At this point, I don't see any obvious reason why the left channel is dull. There is an interesting thing that happened when you reversed the MF-HF polarity in the left channel. The hole at 250-500 hertz disappeared. But the correct polarity is the same as in the first post.
Why are you taking measurements at 1 meter? If you are not going to rebuild the internal crossover, then take measurements from your listening position. Each channel is separate.
Thank you! Brief responses below

"But the same thing can be done by having measurements of each channel separately and using arithmetic in REW" I did not know that, I will learn how to do this. :T

"The hole at 250-500 hertz disappeared. But the correct polarity is the same as in the first post" Yeah, and I really don't understand this. The MF-HF section of the crossover is completely isolated from the LF section. It looks like the midrange driver may have be outputting below its 500Hz cut off point? (perhaps an unexpected outcome when reversing polarity?). Not sure on this.

"Why are you taking measurements at 1 meter? If you are not going to rebuild the internal crossover" Honestly, that's where I thought this was going. A shorted-turn or open circuit inductor, bad capacitor, etc. I will take the listening position measurement as you have suggested.

I also shifted the physical location of the Left CH speaker to check for any environmental / reflection issues. HF dullness was unchanged.

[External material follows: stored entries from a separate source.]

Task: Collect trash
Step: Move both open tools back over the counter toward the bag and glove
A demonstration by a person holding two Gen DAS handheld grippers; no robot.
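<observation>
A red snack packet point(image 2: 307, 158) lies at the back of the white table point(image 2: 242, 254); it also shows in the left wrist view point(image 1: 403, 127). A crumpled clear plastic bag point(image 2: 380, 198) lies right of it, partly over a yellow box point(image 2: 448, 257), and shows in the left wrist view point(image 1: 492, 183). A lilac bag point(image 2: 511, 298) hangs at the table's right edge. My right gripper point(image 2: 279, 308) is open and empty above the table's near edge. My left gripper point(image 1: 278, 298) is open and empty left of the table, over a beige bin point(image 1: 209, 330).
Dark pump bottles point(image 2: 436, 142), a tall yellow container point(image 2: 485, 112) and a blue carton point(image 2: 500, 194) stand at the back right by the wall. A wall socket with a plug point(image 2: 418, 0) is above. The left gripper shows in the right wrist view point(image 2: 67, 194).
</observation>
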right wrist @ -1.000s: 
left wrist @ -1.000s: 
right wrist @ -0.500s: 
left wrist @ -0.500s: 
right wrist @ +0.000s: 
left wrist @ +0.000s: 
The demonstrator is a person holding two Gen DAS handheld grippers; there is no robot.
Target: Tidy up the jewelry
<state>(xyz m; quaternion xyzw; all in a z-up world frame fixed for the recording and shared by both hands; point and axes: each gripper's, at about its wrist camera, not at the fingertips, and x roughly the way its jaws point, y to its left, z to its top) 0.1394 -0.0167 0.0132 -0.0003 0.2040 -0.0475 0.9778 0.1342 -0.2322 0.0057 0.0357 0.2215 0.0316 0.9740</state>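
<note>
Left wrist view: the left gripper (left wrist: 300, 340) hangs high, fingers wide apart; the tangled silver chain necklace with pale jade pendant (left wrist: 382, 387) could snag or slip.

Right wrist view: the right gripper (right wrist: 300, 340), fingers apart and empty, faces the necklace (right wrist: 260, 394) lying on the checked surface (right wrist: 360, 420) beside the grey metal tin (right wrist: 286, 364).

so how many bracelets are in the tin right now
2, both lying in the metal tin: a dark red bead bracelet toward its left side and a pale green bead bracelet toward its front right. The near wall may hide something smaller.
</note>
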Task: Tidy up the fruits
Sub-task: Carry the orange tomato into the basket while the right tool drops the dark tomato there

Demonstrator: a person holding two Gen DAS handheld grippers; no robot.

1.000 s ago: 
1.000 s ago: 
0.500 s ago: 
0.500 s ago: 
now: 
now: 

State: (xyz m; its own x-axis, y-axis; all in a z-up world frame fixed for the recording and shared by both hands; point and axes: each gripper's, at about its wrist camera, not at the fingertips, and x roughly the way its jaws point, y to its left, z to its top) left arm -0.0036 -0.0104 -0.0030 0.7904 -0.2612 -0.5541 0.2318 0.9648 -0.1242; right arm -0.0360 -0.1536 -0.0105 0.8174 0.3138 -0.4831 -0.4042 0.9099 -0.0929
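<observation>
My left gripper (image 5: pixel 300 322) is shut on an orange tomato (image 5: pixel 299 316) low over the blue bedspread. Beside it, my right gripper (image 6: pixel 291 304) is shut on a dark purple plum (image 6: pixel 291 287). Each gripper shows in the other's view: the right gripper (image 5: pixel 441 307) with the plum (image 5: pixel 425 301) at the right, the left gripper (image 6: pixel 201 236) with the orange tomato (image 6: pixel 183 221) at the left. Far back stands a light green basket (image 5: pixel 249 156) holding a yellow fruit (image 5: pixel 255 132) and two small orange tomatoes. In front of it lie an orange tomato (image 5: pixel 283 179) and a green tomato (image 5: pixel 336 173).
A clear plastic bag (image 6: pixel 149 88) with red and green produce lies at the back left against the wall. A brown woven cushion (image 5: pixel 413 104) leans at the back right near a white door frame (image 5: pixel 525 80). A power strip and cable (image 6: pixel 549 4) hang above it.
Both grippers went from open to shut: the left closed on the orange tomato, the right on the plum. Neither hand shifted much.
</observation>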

At this point, I am assuming I made bad measurements and/or came to the wrong conclusion. It is starting to look like a left channel signal issue. These speakers do double-duty as Home Theatre and 2CH Audio devices via a 'Home Theatre Bypass' function in the 2CH integrated amplifier. When the Home Theatre AVR is on, the power amp in the integrated 2CH amp is driven directly by the AVR (2CH preamp is completely bypassed). When the AVR is off, the 2CH Amp operates normally with its analogue/digital inputs.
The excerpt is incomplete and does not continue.